Poe lives just across Benham Avenue from the new center in Washington Gardens with her three children. She had taken her kids to the old Tolson center but just for basketball and she didn’t know what else the new center might offer.

After coming to the Tolson’s grand opening Thursday evening, Poe was blown away.

“It’s so much better and I love it,” Poe said with a smile. “I think this is going to be a great thing for the community, a great thing for the kids and the adults — because they have things for the adults too.”

Sitting next to Poe was Sharea Evans and her two young children. Evans said she’s already signed them up for reading classes and holiday programming and can’t wait to get going.

Community leaders gathered Thursday said the new Tolson Center can be transformative for neighborhood residents like Poe and Evans. In an multi-million dollar expansion, the new Tolson building includes art rooms, a dance studio, basketball courts, educational spaces, a kitchen and more — all for free.

The center will also offer health screenings and career development and is poised to become more of a city-wide hub than a community gym, according to Elkhart Mayor Rod Roberson.

“This has changed lives for people who have worked and played in this center," he said. "Tolson can do that and has done that. You know what else we can do in this city,”

But the journey to get the new gyms and computer labs and kitchens in Tolson was rocky.

A building that was originally a car wash, the Tolson center first opened in 1991 in the historically Black Benham West neighborhood, though it mostly served as a gym for city youth. The Elkhart parks department ran the center from its inception, but the future of the Tolson veered in a new direction in 2018 when the majority Republican city council voted to stop funding the center.

Outcry over the council’s vote was fierce and Tolson became a rallying cry for the community, with Roberson making it a central point in his campaign for mayor and other community organizations turning their focus to the center.

After the vote, Tolson Center transitioned to a nonprofit governing board that operates the center independently.
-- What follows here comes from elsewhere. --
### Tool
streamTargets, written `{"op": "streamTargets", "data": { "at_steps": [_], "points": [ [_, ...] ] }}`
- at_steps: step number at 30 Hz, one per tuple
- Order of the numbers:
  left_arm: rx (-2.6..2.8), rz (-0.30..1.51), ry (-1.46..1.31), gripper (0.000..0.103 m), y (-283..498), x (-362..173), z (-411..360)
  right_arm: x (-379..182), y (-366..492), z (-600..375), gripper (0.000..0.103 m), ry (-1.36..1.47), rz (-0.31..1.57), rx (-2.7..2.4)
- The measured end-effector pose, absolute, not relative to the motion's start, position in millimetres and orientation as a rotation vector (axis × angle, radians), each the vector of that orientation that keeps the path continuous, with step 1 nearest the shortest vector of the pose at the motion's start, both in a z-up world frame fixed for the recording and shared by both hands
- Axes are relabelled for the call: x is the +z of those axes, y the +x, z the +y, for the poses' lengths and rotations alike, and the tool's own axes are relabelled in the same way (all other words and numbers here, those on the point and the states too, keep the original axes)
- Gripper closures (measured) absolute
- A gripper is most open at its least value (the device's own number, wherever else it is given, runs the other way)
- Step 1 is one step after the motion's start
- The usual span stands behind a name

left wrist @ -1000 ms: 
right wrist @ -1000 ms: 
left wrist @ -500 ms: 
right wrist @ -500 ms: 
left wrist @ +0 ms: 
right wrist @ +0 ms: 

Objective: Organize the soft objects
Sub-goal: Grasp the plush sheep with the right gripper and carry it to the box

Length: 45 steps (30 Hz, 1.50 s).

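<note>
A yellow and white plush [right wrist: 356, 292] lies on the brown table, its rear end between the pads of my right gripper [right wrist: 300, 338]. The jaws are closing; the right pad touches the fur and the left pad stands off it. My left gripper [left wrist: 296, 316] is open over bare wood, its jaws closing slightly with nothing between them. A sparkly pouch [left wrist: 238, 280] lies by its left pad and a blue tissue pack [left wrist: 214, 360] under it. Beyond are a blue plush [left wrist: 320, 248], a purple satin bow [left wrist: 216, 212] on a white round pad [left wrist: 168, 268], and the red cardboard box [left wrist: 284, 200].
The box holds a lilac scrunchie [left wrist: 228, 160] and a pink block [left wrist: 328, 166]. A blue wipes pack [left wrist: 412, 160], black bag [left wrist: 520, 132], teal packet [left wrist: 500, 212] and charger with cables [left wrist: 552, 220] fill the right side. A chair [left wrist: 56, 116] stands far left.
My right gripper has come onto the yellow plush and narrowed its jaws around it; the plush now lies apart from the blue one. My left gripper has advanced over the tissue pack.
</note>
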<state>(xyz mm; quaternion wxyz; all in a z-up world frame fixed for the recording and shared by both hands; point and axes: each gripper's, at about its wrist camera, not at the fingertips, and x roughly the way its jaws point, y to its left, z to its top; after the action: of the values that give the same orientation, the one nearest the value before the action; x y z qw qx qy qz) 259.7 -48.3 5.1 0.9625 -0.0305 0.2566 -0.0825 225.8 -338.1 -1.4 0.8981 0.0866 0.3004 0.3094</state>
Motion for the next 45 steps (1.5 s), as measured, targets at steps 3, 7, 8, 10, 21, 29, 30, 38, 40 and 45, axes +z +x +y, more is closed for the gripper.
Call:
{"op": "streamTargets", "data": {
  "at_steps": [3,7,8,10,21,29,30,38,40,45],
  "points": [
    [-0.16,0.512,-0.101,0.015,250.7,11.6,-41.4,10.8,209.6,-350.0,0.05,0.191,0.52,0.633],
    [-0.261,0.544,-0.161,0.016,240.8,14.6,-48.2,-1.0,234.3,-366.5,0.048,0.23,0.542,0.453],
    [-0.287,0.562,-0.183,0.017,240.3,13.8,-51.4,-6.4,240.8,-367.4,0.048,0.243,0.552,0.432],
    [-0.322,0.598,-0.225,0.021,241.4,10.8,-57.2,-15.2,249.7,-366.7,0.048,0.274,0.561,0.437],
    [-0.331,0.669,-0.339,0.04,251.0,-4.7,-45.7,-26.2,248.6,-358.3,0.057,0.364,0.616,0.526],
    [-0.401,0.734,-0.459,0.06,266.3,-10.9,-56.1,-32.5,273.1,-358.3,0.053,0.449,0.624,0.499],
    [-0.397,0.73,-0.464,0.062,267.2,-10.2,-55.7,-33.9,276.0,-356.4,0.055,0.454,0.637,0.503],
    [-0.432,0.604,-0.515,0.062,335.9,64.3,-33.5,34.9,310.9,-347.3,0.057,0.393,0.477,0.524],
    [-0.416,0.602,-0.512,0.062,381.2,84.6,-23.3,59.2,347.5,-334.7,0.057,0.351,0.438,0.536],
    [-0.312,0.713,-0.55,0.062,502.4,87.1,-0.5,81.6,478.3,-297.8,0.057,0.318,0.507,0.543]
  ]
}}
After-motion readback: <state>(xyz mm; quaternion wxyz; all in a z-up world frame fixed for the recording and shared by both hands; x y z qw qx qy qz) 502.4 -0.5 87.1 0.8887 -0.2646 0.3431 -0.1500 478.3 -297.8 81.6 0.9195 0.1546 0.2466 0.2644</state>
The new nonprofit board then took on an ambitious project of modernizing the Tolson Center. There were community meetings and multiple rounds of public input to reimagine what the Tolson into a true community center along the lines of what the Martin Luther King or Charles Black centers are in South Bend.

Director of the Elkhart County Chamber of Commerce Levon Johnson, said he made the center a priority as soon as he walked out of the council chambers after the vote to defund the center five years ago.

“This community center is an example of what Elkhart can do when Elkhart all comes together,” Johnson said.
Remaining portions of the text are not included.